Pictures found in the material must be left out, and every line returned as written.

*** Begin section ***

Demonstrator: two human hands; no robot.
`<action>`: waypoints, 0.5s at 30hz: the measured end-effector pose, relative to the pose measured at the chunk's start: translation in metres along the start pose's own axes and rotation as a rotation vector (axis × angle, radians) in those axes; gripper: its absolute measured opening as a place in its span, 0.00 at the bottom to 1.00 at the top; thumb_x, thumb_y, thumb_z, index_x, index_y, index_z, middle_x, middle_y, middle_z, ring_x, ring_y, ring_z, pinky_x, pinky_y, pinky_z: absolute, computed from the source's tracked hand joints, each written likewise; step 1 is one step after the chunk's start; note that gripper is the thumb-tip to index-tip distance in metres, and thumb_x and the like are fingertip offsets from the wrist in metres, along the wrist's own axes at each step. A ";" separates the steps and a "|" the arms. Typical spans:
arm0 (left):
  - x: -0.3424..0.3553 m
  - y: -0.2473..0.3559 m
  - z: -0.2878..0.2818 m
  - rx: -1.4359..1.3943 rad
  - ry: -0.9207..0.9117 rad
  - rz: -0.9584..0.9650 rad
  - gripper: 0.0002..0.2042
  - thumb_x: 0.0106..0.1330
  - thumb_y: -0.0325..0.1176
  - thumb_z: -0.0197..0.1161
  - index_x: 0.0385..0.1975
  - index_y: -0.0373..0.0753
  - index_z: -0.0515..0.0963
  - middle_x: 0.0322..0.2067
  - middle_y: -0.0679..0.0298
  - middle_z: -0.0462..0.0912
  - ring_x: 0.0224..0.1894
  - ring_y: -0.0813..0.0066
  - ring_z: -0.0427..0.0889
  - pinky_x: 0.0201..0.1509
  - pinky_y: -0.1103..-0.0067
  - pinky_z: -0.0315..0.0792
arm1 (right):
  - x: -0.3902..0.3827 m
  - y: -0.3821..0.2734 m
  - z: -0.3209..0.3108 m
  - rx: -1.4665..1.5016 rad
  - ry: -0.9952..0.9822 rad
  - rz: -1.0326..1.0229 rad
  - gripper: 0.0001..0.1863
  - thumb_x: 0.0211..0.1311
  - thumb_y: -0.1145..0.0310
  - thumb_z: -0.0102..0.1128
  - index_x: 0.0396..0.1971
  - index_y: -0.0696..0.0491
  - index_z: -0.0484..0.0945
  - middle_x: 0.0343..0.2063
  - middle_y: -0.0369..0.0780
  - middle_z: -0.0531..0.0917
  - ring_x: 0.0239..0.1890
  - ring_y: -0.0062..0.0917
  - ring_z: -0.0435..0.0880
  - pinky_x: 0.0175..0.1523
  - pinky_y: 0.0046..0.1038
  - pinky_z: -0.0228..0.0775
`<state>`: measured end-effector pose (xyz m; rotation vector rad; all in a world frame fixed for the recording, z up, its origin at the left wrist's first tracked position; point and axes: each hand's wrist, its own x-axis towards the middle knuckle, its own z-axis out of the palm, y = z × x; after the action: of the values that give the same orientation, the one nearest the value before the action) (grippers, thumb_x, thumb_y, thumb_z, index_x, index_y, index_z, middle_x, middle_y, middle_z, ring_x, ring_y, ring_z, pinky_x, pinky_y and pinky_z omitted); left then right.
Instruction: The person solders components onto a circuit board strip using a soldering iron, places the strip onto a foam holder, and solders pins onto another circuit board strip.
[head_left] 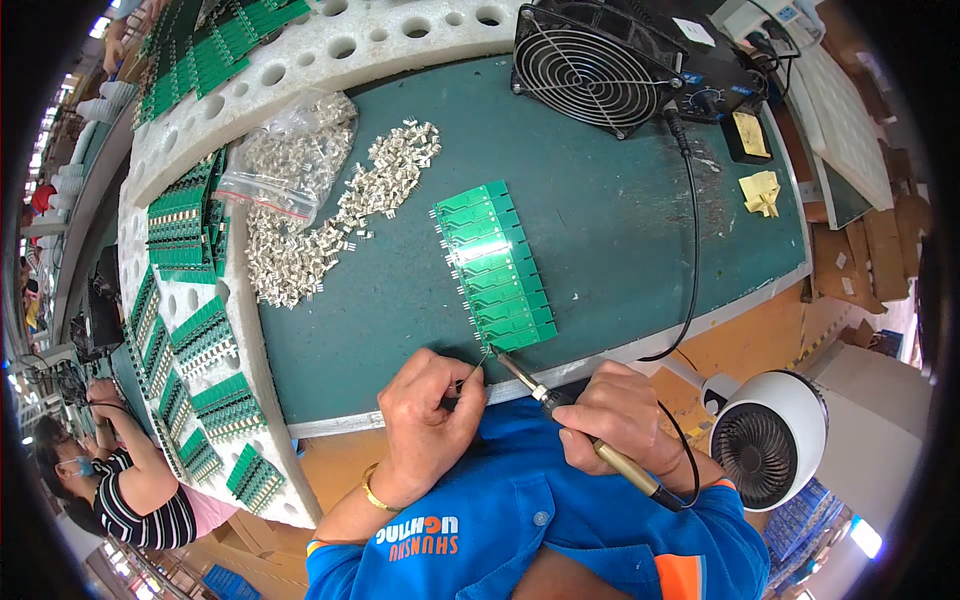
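A green circuit board panel [505,290], divided into several strips with small white connectors along its left edge, lies on the dark green bench mat. My right hand [615,415] grips a soldering iron [630,468], its tip at the panel's near left corner. Beside that tip, the fingers of my left hand [430,405] are pinched on a thin wire, which looks like solder wire [484,359], reaching the same corner. Farther left, a pile of small white connectors [290,262] spreads over the mat, partly beneath a clear plastic bag [300,150] with more of them inside.
White foam [255,340] holding several green boards [228,405] borders the left side. At the back stands a black fan [590,75] beside a dark control box [712,98]. The iron's black cable [692,240] crosses the mat. A white fan [765,440] is at right; another person [140,490] sits far left.
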<state>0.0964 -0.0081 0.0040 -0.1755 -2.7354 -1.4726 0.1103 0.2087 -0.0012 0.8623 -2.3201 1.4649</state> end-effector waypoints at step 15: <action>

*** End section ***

Response area:
Demonstrator: two human hands; no robot.
`<action>`: waypoints, 0.5s at 30hz: the measured end-effector pose, relative to the pose measured at the chunk's start: translation in metres along the start pose's own axes and rotation as a rotation vector (axis × angle, radians) in those axes; gripper: its absolute measured opening as a place in its span, 0.00 at the bottom to 1.00 at the top; thumb_x, thumb_y, thumb_z, index_x, index_y, index_z, middle_x, middle_y, middle_z, ring_x, ring_y, ring_z, pinky_x, pinky_y, pinky_z: absolute, computed from the source's tracked hand joints, each written likewise; step 1 is one step after the chunk's start; note that gripper is the thumb-tip to index-tip distance in metres, and thumb_x and the like are fingertip offsets from the wrist in metres, along the wrist's own axes at each step. A ";" separates the steps and a "|" the arms. Typical spans:
arm0 (left):
  - x: -0.3424..0.3553 m
  - y: -0.2473..0.3559 m
  - z: -0.2878..0.2818 m
  - rx: -1.4359..1.3943 rad
  - ry: -0.9207..0.9117 rad
  - rz: -0.9584..0.9650 rad
  - gripper: 0.0002..0.2042
  - thumb_x: 0.0106..0.1330
  - thumb_y: -0.0325..0.1176
  - thumb_z: -0.0197..0.1161
  - index_x: 0.0385..0.1975
  - index_y: -0.0373..0.0753
  - index_z: -0.0515..0.0963
  - middle_x: 0.0322..0.2067
  - middle_y: -0.0679..0.0298
  - middle_z: -0.0462..0.0912
  - ring_x: 0.0224..0.1894
  - ring_y: -0.0813..0.0066
  - ring_z: -0.0427..0.0889
  - pinky_x: 0.0201..0.1509
  - pinky_y: -0.1103..-0.0067
  - pinky_z: -0.0315..0.0792
arm1 (right):
  - x: -0.3902..0.3827 m
  - y: -0.3821..0.2734 m
  - z: -0.3209..0.3108 m
  - rx: -1.4665..1.5016 rad
  - ry: -0.9952..0.9822 rad
  - rz: -1.0326..1.0229 rad
  - gripper: 0.0001..0.1863
  - thumb_x: 0.0211..0.1311
  - thumb_y: -0.1145..0.0310
  - thumb_z: -0.0102..0.1128
  - index_x: 0.0396..0.1971
  - index_y: -0.0696..0.0491
  - index_z: -0.0484..0.0945
  - middle_x: 0.0343..0.2063
  - middle_y: -0.0369..0.0780
  - middle_z: -0.0531..0.0917
  - ring_x: 0.0239..0.1890
  - ring_y: -0.0062..0.0917
  - ring_z: -0.0435..0.0880
  - pinky_x: 0.0175..0.1523
  - pinky_y: 0.0046..0.1038
  - pinky_z: -0.0228..0.0775
`<state>`: measured end-effector pose (xyz m; rotation vector rad; all in a world frame fixed for the recording, z up, its origin at the left wrist's first tracked position; point and axes: each hand's wrist, its own x-axis towards the middle knuckle, its own z-axis out of the palm, y = z × x; after the action: of the values that give the same orientation, the one nearest the value before the action) (grippers, thumb_x, thumb_y, thumb_z, index_x, index_y, index_z, middle_x, middle_y, middle_z, ring_x, ring_y, ring_z, pinky_x, pinky_y and pinky_z omitted); left then right.
Instruction: The person solders components onto a circuit board strip using a soldering iron, places the strip onto a foam holder, and solders pins onto another circuit board strip.
[head_left] 
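A green circuit board panel [505,290], divided into several strips with small white connectors along its left edge, lies on the dark green bench mat. My right hand [615,415] grips a soldering iron [630,468], its tip at the panel's near left corner. Beside that tip, the fingers of my left hand [430,405] are pinched on a thin wire, which looks like solder wire [484,359], reaching the same corner. Farther left, a pile of small white connectors [290,262] spreads over the mat, partly beneath a clear plastic bag [300,150] with more of them inside.
White foam [255,340] holding several green boards [228,405] borders the left side. At the back stands a black fan [590,75] beside a dark control box [712,98]. The iron's black cable [692,240] crosses the mat. A white fan [765,440] is at right; another person [140,490] sits far left.
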<state>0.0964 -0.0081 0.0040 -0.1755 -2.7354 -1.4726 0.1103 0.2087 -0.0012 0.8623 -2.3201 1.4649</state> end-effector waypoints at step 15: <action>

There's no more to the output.